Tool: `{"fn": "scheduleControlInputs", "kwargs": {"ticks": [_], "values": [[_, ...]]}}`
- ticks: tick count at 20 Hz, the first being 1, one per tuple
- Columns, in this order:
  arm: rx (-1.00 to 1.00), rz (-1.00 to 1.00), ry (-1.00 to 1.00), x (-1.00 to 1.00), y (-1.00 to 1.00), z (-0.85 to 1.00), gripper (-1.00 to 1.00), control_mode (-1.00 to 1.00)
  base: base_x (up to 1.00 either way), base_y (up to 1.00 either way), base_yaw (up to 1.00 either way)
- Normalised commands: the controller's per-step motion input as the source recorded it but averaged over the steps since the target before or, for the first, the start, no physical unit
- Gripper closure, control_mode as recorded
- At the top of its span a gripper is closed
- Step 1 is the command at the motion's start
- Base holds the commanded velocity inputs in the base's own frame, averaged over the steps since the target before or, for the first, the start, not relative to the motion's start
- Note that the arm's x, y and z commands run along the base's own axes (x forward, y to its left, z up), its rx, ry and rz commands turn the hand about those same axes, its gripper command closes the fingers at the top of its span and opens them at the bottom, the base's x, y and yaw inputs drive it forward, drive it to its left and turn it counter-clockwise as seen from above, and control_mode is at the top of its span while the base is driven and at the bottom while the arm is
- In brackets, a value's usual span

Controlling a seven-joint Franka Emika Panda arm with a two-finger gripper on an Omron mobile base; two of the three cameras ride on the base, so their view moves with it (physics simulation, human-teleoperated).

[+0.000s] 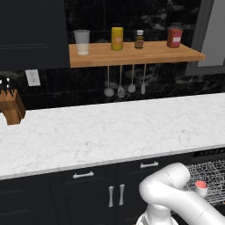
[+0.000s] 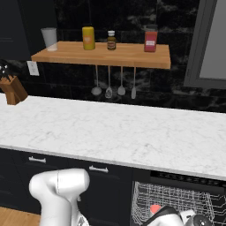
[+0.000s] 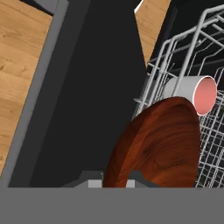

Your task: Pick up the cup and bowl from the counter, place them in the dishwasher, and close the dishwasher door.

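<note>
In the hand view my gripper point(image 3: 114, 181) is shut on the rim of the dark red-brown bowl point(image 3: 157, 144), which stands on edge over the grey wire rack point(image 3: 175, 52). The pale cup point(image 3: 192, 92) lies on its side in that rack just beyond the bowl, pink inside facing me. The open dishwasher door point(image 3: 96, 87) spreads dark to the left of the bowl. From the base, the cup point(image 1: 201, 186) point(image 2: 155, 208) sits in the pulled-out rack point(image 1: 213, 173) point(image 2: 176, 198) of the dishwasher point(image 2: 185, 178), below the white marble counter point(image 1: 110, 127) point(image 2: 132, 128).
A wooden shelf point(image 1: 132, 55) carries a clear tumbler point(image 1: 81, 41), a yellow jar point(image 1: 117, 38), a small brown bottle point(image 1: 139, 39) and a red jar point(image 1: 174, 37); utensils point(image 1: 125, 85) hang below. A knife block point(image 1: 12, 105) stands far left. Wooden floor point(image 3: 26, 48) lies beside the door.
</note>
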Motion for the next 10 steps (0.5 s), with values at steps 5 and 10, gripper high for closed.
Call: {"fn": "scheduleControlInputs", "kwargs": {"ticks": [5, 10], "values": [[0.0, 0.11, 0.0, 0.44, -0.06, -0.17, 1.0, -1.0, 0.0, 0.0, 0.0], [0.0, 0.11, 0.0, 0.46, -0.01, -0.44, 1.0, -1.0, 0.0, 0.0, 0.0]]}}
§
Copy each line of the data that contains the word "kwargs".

RESPONSE AREA »
Tool: `{"fn": "scheduleControlInputs", "kwargs": {"ticks": [_], "values": [[_, ...]]}}`
Call: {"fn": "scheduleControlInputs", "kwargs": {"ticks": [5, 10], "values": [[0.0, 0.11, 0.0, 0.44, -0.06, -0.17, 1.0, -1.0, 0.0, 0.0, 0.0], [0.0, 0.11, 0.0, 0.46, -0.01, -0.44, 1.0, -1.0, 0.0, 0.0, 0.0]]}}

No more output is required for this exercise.